A small study has found that people with non-clinical auditory verbal hallucinations – those who hear voices, but not as a problematic symptom associated with psychosis or other negative mental health issues – are better at picking out heavily garbled human speech amid recordings of other noise (Ars Technica). Researchers from Durham University had both voice-hearers and non-voice-hearers listen to recordings of sounds that included sine-wave speech, which strips out large sections of the audio spectrum, leaving only clicks and whistles that can nonetheless be interpreted as signifying intelligible words if you know what you're listening for. The voice-hearers were able to pick out the speech first and without additional training, and their fMRI scans showed additional brain region activation, indicating that they're better at discriminating between intelligible and unintelligible sounds. Non-voice hearers were also able to pick up on the sine-wave speech after training, matching their voice-hearing counterparts, and neither group misidentified genuinely unintelligible sounds as speech.

Millions stared up at the sky last Monday for a chance to watch the first total solar eclipse in the contiguous United States since 1979 (WIRED).
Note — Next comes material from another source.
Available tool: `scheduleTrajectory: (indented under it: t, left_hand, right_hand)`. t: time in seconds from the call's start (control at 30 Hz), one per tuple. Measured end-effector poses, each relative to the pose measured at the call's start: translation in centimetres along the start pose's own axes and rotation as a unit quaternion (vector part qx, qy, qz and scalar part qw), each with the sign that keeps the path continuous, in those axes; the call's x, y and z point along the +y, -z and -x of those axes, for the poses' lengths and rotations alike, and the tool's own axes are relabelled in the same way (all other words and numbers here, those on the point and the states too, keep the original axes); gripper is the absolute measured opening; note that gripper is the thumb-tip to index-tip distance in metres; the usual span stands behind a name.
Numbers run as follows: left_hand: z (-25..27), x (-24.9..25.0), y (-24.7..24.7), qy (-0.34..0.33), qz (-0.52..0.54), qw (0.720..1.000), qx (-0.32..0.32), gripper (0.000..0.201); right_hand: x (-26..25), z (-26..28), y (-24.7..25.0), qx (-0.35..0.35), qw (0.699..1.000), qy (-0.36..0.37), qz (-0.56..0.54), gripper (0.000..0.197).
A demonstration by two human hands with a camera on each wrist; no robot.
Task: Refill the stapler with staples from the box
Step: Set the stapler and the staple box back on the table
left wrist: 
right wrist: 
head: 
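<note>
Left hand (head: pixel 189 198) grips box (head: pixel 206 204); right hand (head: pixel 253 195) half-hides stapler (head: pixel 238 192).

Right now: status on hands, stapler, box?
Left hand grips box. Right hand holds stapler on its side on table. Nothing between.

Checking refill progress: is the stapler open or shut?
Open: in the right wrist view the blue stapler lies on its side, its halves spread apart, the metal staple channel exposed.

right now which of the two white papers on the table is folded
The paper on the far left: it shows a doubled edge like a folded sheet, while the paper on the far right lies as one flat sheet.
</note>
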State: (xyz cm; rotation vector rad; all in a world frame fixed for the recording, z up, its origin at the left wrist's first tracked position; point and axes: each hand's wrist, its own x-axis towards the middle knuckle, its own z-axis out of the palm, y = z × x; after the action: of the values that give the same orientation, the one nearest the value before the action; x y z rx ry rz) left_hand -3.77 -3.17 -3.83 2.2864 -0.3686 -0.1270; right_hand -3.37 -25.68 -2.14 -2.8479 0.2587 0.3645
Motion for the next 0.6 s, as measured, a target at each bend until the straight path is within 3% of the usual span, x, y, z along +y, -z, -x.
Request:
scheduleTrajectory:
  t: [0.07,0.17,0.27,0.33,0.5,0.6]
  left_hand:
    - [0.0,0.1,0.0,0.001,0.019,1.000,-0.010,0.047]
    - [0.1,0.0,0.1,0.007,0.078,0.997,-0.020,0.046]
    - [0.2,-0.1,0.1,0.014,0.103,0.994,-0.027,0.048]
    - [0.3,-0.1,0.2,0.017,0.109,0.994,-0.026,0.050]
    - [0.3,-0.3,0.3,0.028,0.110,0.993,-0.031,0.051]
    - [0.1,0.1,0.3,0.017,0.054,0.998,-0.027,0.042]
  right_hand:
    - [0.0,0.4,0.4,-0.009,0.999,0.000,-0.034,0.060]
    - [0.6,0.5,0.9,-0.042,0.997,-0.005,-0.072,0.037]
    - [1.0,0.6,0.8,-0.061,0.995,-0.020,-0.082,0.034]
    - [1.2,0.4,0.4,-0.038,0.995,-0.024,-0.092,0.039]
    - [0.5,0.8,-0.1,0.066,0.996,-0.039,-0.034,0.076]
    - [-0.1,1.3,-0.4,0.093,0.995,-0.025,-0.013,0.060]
And while countless photos were taken of the event, none are quite so impressive as those captured by Nasa. The astronauts aboard the International Space Station snapped an incredible shot, not of the eclipse, but the moon's shadow cast on Earth, called an umbra. The International Space Station also photobombed an eclipse shot, its silhouette appearing several times in a multiple-exposure image. There were plenty of fantastic images made from Earth too, like a photo documenting the moment just before and just after totality, when sunlight burst from behind the moon.

AI researcher Janelle Shane‏ has trained a neural network to come up with new My Little Pony names, with results that range between the perfect, the deeply odd and the frankly unprintable (Boing Boing). Shane‏ writes: "I used a program called a character-level recurrent neural network (char-rnn), which looks at examples of text and learns to imitate them". Her results, which follow neural net-developed paint colours and Star Wars planets, include the entirely plausible Sunshine Star and Amethyst Mist, as well as more entertaining suggestions like Barp Moon, Cheese Breeze and Parpy Stink.

Retired Half-Life lead writer Marc Laidlaw has published Epistle 3, a synopsis of how the much-requested but almost-certainly-never-to-be-released Half-Life 3 could have played out (Ars Technica). Writing in the form of a letter, Laidlaw has replaced the names of characters and places in the game - protagonist Gordon Freeman becomes 'Gertie Fremont', for example - although an enterprising PasteBin user has created a version with the correct names restored. While it's not clear whether the epistle is based on internal development notes, or is simply how Laidlaw would have liked to see the series conclude, it may be the closest Half-Life fans will get to closure. Laidlaw tweeted: "I guess fanfic is popular, even a genderswapped snapshot of a dream I had many years ago".

Acid Wizard Studio has released a full, clean torrent of its tense, stylish top-down survival horror game Darkwood in an attempt to prevent people from buying keys from resellers (Rock, Paper, Shotgun). Key resellers are a particular problem for indie studios, who are often bombarded by requests for free review and competition keys, which then appear for sale on dodgy sites, a practice that has lost some developers large numbers of sales. Acid Wizard writes: "if you like Darkwood and want us to continue making games, consider buying it in the future, maybe on a sale, through Steam, GOG or Humble Store. But please, please, don’t buy it through any key reselling site. By doing that, you’re just feeding the cancer that is leeching off this industry". Darkwood is available now on Steam, GOG, the Humble Store and, um, The Pirate Bay, but if you can afford the game, we strongly recommend buying a legitimate copy.